Imagine you’re joining a TSV file to a GeoJSON feature collection. A typical way of doing that might be to create a Map and then use array.forEach:

var map = new Map(rates.map(d => [d.id, +d.rate]));
collection.features.forEach(f => f.properties.rate = map.get(f.id));

It’d be neat if there was a simple way to join two arrays of objects and invoke a function for each joined row.

Option 1:

d3.join(collection.features, rates, (a, b) => a.properties.rate = +b.rate);

This doesn’t really work because it would assume that d => d.id is always the key function, and in practice you’d want to be able to specify key functions for both the left and the right arrays. I suppose you could require calling array.map on your arrays before passing them to d3.join, but that makes it increasingly less useful than just using a Map as above.

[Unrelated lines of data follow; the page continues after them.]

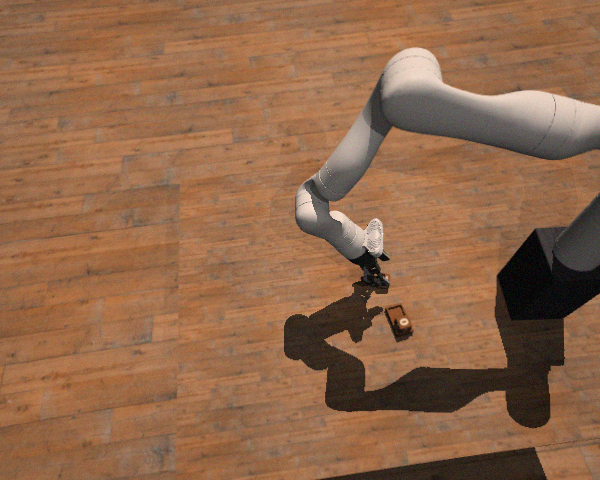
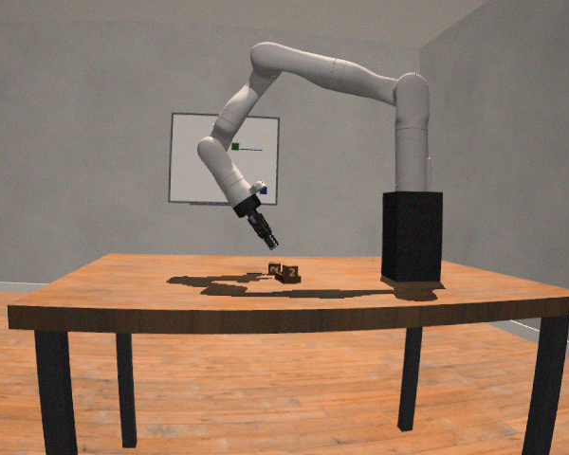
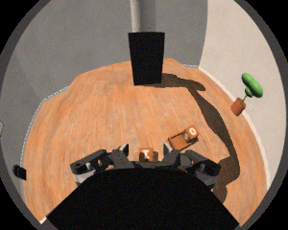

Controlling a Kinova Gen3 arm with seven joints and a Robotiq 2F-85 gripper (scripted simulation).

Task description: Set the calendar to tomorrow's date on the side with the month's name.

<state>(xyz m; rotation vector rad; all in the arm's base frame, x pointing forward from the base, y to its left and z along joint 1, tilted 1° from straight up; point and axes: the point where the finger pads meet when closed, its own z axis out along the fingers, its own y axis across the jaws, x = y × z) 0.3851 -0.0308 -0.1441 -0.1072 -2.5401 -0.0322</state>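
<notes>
The gripper (image 1: 377,281) (image 2: 273,245) (image 3: 146,149) is hovering about 2/3 open, holding 0 cubes, above the loose cube (image 2: 274,268) (image 3: 145,153), likely light, rigid and best pinched by 2 opposite faces, left of the tray (image 1: 392,313) (image 2: 290,281) (image 3: 176,146)

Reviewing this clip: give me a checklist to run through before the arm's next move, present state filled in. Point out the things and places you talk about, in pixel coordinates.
- End effector (image 1: 377,283) (image 2: 273,245) (image 3: 146,149) open: ok
- Tray (image 1: 391,313) (image 2: 288,280) (image 3: 177,145) flat on the table (image 2: 294,318): ok
- One cube in the tray (image 1: 403,324) (image 2: 290,272) (image 3: 191,132): ok
- Loose cube (image 2: 274,268) (image 3: 146,153) in the tray: not ok, it stands outside
- Loose cube's 2 upright in the exterior view: not ok, turned sideways
- Final date correct: cannot tell
</notes>
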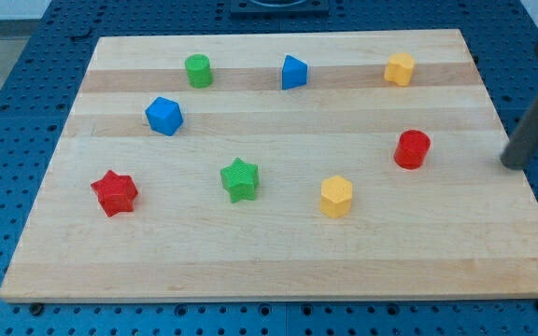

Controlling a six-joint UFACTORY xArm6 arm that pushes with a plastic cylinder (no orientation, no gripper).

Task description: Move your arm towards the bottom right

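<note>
— Tip of the rod: where is it placed?
— At the counter's right edge, right of the red cylinder and apart from it.
— Fingers?
— None are fitted, so nothing is gripped.
— Why is it kept clear?
— Judged, so the bottom right is reached without blocks being pushed; the yellow hexagonal block lies well left.

rod: mine, straight, round, dark grey to black | surface: plain, matte, no markings I can see | my tip: blunt, flat-cut end | upper part: pale housing at frame edge, blurred
</note>
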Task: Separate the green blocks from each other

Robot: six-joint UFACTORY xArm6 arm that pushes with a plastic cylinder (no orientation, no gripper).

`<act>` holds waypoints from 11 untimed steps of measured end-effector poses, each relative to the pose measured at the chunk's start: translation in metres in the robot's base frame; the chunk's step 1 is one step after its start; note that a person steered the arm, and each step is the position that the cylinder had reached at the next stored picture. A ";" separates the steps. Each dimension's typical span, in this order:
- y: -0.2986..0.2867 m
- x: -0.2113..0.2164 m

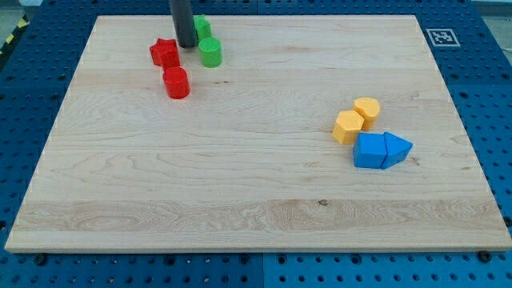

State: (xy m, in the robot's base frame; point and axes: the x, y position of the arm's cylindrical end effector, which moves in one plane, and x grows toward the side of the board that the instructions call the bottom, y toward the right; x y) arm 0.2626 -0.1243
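Observation:
Two green blocks stand at the view's top left. A green cylinder is in front; a second green block, shape unclear, sits just behind it, partly hidden by my rod. They look touching or nearly so. My tip rests on the board just left of the green cylinder and right of the red star block. A red cylinder lies below the star.
A yellow hexagonal block and a yellow cylinder sit at the view's right. Below them a blue cube touches a blue triangular block. The wooden board lies on a blue perforated table.

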 end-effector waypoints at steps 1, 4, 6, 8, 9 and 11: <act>0.000 -0.015; -0.028 -0.050; 0.006 -0.043; 0.063 -0.008; 0.086 -0.008; 0.081 -0.002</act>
State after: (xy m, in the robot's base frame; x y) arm 0.2610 -0.0438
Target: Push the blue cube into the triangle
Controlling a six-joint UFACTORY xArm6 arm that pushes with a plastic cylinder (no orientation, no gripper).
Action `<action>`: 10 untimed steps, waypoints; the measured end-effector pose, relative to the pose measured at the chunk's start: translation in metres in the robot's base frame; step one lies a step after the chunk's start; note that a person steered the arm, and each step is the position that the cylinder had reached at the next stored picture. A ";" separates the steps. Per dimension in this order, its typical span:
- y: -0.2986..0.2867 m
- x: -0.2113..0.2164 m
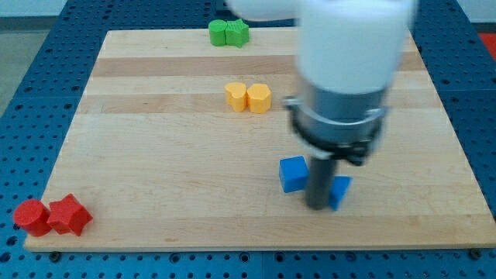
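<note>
A blue cube (293, 173) lies on the wooden board (170, 155) right of centre, toward the view's bottom. A second blue block (340, 191), the triangle, lies just to its right and a little lower, partly hidden by the rod. My tip (317, 205) stands between the two, close to the right side of the cube and against the left side of the triangle. The arm's white and grey body (345, 70) hangs above them.
Two yellow blocks (248, 98) sit together at the board's upper middle. Two green blocks (229, 33) sit at the top edge. Two red blocks (51, 216) lie at the bottom left corner. Blue perforated table surrounds the board.
</note>
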State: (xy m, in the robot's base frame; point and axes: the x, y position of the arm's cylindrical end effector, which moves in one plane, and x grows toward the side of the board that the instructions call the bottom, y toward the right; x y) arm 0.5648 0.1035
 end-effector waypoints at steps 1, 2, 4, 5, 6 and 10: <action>0.068 -0.007; 0.074 0.011; -0.019 0.054; -0.102 0.048; -0.160 0.038; 0.057 -0.030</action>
State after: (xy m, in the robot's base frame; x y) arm 0.5351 0.1609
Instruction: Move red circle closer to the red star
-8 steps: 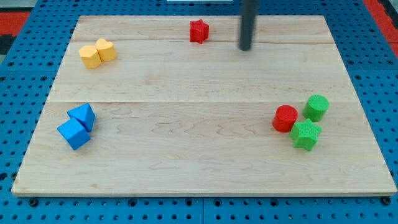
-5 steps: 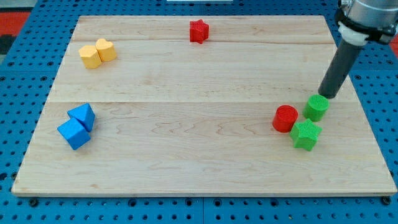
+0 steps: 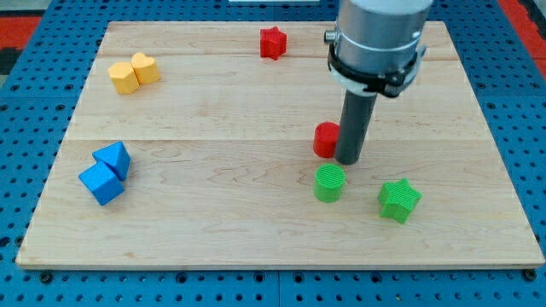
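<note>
The red circle (image 3: 325, 139) sits right of the board's middle, partly hidden by my rod. My tip (image 3: 347, 160) rests against its right side, just below it. The red star (image 3: 272, 42) lies near the view's top edge, well above and left of the red circle. A green circle (image 3: 329, 182) sits just below my tip. A green star (image 3: 398, 200) lies to the right of the green circle.
Two yellow blocks (image 3: 134, 72) touch each other at the upper left. Two blue blocks (image 3: 106, 173) touch at the lower left. The wooden board (image 3: 213, 111) lies on a blue pegboard. The arm's grey body (image 3: 378, 38) hangs over the upper right.
My tip has swept from the right side to the left. The red circle has moved up and left. The green circle and green star have shifted left and down.
</note>
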`<state>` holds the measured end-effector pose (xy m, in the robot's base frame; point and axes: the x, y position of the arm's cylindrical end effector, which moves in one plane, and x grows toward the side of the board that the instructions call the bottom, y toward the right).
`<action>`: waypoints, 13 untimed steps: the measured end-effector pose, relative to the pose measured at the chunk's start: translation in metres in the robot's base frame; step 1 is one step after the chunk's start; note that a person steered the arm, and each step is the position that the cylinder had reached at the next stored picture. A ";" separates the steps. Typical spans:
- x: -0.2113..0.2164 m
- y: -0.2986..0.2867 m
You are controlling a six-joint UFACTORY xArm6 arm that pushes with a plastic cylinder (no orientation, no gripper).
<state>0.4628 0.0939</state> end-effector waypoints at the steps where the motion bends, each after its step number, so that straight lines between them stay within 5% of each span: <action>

I think we should avoid too many unnamed arguments to a single function especially with optionals, so the following Option 2 probably isn’t a good idea:

d3.join(collection.features, a => a.id, rates, b => b.id, (a, b) => a.properties.rate = +b.rate);

A verbose option 3, a bit like d3.nest:

d3.join()
    .leftKey(a => a.id)
    .rightKey(b => b.id)
    .reduce((a, b) => a.properties.rate = +b.rate)
    (rates, collection.features);

An enhancement of option 3 with a convenience for setting the left and right key to the same function:

d3.join()
    .key(d => d.id)
    .reduce((a, b) => a.properties.rate = +b.rate)
    (rates, collection.features);

But what would join.key with no arguments return?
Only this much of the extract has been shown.